Speaker: Prof Peter Bartlett, University of California, Berkeley

When: 11.00AM, Friday 15 Aug 2003

Venue: 78-420

Host: Prof Tom Downs

Abstract:

  Many successful classification algorithms, including the support
  vector machine and boosting, can be viewed as minimum contrast
  methods that minimize a convex surrogate of the 0-1 loss
  function. The convexity makes these algorithms computationally
  efficient. The use of a surrogate, however, has statistical
  consequences that must be balanced against the computational virtues
  of convexity. To study these issues, we provide a general
  quantitative relationship between the risk as assessed using the 0-1
  loss and the risk as assessed using any nonnegative surrogate loss
  function. We show that this relationship gives nontrivial upper
  bounds on excess risk under the weakest possible condition on the
  loss function: that it satisfy a pointwise form of Fisher
  consistency for classification. The relationship is based on a
  simple variational transformation of the loss function that is easy
  to compute in many applications. We also present a refined version
  of this result in the case of low noise. Finally, we present
  applications of our results to the estimation of convergence rates
  for a variety of classifiers and commonly used loss functions.

  (joint work with Michael I. Jordan and Jon D. McAuliffe)

Biography:

  Peter Bartlett is a professor in the Division of Computer Science
  and Department of Statistics at the University of California at
  Berkeley. He is the co-author, with Martin Anthony, of the book
  Learning in Neural Networks: Theoretical Foundations, has edited
  three other books, and has co-authored more than one hundred papers
  in the areas of machine learning and statistical learning theory. He
  has served as an associate editor of the journals Machine Learning,
  Mathematics of Control Signals and Systems, the Journal of Machine
  Learning Research, and the Journal of Artificial Intelligence
  Research, as a member of the editorial boards of Machine Learning
  and the Journal of Artificial Intelligence Research, and as a member
  of the steering committees of the Conference on Computational
  Learning Theory and the Algorithmic Learning Theory Workshop. He has
  consulted to a number of corporations, including General Electric
  and Telstra. In 2001, he was awarded the Malcolm McIntosh Prize for
  Physical Scientist of the Year, for his work in statistical learning
  theory.

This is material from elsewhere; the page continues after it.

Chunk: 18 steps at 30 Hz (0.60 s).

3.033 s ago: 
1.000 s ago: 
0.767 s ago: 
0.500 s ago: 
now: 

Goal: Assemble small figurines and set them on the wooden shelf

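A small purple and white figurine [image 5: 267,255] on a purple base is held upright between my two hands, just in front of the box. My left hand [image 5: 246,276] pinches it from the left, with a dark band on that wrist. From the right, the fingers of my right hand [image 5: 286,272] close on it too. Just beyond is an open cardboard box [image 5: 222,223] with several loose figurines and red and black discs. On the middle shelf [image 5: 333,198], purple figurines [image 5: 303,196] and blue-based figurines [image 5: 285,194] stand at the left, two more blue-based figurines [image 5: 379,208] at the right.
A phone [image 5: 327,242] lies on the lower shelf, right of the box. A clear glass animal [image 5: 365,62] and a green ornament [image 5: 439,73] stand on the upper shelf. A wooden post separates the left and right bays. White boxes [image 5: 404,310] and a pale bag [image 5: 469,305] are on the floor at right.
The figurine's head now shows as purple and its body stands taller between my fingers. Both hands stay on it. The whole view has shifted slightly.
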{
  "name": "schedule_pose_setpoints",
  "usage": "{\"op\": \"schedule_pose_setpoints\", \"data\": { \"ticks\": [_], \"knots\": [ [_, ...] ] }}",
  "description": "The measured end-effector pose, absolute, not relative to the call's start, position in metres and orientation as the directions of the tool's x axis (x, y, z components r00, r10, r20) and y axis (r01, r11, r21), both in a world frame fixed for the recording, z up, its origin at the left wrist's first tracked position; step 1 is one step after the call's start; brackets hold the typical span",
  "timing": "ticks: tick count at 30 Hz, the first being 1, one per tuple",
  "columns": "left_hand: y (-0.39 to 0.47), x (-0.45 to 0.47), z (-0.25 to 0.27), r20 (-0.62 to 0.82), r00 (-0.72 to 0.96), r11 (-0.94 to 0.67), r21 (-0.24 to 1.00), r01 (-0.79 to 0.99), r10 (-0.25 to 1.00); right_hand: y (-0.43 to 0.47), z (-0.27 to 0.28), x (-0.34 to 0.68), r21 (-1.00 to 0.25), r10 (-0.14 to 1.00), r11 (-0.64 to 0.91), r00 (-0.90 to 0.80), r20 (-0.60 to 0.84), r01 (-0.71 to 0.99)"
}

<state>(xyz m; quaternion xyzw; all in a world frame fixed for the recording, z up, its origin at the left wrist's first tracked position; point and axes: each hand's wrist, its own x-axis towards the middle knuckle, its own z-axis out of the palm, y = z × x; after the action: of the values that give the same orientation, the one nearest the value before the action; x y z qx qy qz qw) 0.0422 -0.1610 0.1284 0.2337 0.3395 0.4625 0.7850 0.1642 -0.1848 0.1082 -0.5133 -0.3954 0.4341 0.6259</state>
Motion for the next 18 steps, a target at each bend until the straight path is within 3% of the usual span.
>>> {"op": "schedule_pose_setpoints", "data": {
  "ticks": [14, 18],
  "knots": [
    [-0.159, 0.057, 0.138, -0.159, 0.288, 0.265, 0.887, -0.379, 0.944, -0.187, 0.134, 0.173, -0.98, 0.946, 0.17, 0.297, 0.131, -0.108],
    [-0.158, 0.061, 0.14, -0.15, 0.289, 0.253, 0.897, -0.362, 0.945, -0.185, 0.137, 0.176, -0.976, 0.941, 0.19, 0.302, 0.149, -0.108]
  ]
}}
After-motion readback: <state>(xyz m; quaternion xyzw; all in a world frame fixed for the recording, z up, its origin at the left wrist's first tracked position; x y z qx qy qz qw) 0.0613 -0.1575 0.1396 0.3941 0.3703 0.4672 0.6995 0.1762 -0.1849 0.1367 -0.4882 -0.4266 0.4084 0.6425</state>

He was a Miller Institute Visiting Research Professor in
  Statistics and Computer Science at U.C. Berkeley in Fall 2001, and a
  fellow, senior fellow and professor in the Research School of
  Information Sciences and Engineering at the Australian National
  University's Institute for Advanced Studies (1993-2003), and he has
  an adjunct position in the Department of Computer Science and
  Electrical Engineering at the University of Queensland. His research
  interests include machine learning, statistical learning theory, and
  adaptive control.

Type:

Festival of Doubt

See Also:

http://festivalofdoubt.uq.edu.au

Contact:

Prof Tom Downs, seminar host (td@itee.uq.edu.au)
or Guido Governatori (ITEE seminar co-ordinator) (guido@itee.uq.edu.au)

ITEE seminar web page: http://www.itee.uq.edu.au/~seminar


[All seminars]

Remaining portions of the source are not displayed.